It is perfectly right but it is already in the Bill. Under subsection (5), heavily disguised by one of these revolting pieces of cross-referencing, there is power in the court upon the application either by the probation officer or the offender, with the offender's consent, to alter the probation order so that he can further attend the centre, and he will go on getting the money under Clause 45. There is no difficulty about that at all. It is perfectly adequately covered in the Bill. The only requirement will be an application by one or other of those concerned, and it is probable that it will be by the probation officer, who is the one who can judge whether the man could profit by a further period. I hope that is satisfactory. I am advised that there is absolutely no problem about it at all.

Assuming that is so, may I just say a word to both noble Lords, and particularly to the noble Lord, Lord Donaldson, about the content of the courses in the training centres. It is plain from the speech that he made that the noble Lord is drawing heavily upon the experience—and I am glad he did—of the discussions that are already taking place, probably in connection with the Bristol scheme. I do not think that we have committed ourselves to it at the moment but I know that it is a matter that is going forward. The noble Lord says that we soon will. I hope that perhaps will be right. The noble Lord has given a pretty good picture of the sort of person who is likely to be helped by one of these day training centres. If I may be forgiven at this hour of the night, having been going since half past two, I will not go through all this criteria again, but I could perhaps just emphasise some of the things we might be able to do. I appreciate that it is expensive and this will be done, by comparison with the rest of the service, on a very small ratio of probationers to probation officers—about a third or less of the usual workload—so there will be pretty intensive supervision and help.

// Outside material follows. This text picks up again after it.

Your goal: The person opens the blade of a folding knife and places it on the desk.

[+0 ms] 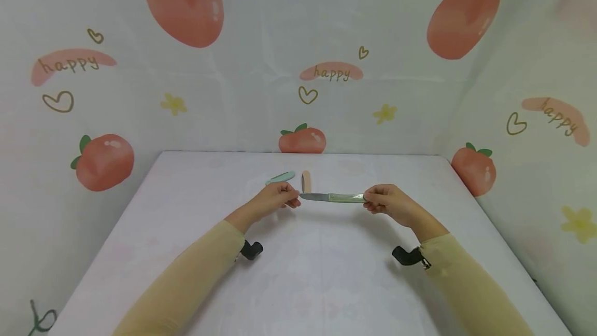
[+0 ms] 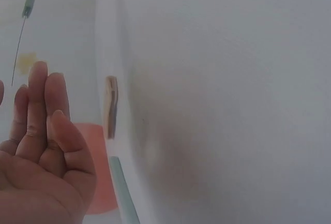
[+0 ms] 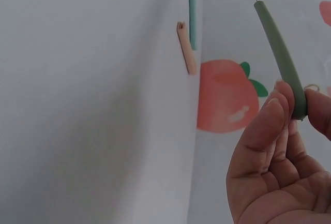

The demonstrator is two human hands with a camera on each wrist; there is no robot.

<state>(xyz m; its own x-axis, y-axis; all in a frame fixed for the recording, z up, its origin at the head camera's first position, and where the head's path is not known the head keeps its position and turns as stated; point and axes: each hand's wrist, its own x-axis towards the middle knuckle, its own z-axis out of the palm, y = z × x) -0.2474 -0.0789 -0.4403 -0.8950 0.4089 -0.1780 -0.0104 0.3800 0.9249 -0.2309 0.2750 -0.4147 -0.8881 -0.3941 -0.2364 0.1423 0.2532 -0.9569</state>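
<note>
A folding knife (image 1: 346, 198) with a pale green handle is held level above the table, its blade (image 1: 314, 197) swung out and pointing left. My right hand (image 1: 389, 202) pinches the butt end of the handle (image 3: 279, 53) between thumb and fingers. At the other end, my left hand (image 1: 279, 198) is beside the blade's tip; in the left wrist view its fingers (image 2: 39, 110) are loosely extended, with a small gap from the tip. Beyond the hands lie a teal folded knife (image 1: 282, 177) and a peach-coloured folded one (image 1: 306, 181), its slot showing dark.
The white table (image 1: 322, 274) stands against a pale curtain (image 1: 252, 66) printed with red fruit, hearts and the word happy. Black wrist mounts (image 1: 407, 256) protrude from the beige sleeves (image 1: 471, 284).
</note>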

I would also emphasise that, like so much of the rest of this, what we have at the moment is, as it were, suggestions for what might be done at day attendance centres rather than any fixed views about whether the scheme is right or not. It is experimental and it would be a mistake at this stage to adopt an inflexible attitude. I agree about reading and writing. We have a certain amount of experience in detention centres and short prison sentences which shows that something can be done in two months. There is a good deal in what the noble Lord said about filling in forms and generally finding one's way about officialdom and language, and all the paraphernalia of modern life. Every person must have a course tailored for him or her ; it is no use providing a general course with this sort of arrangement: it must be tailored for the particular person.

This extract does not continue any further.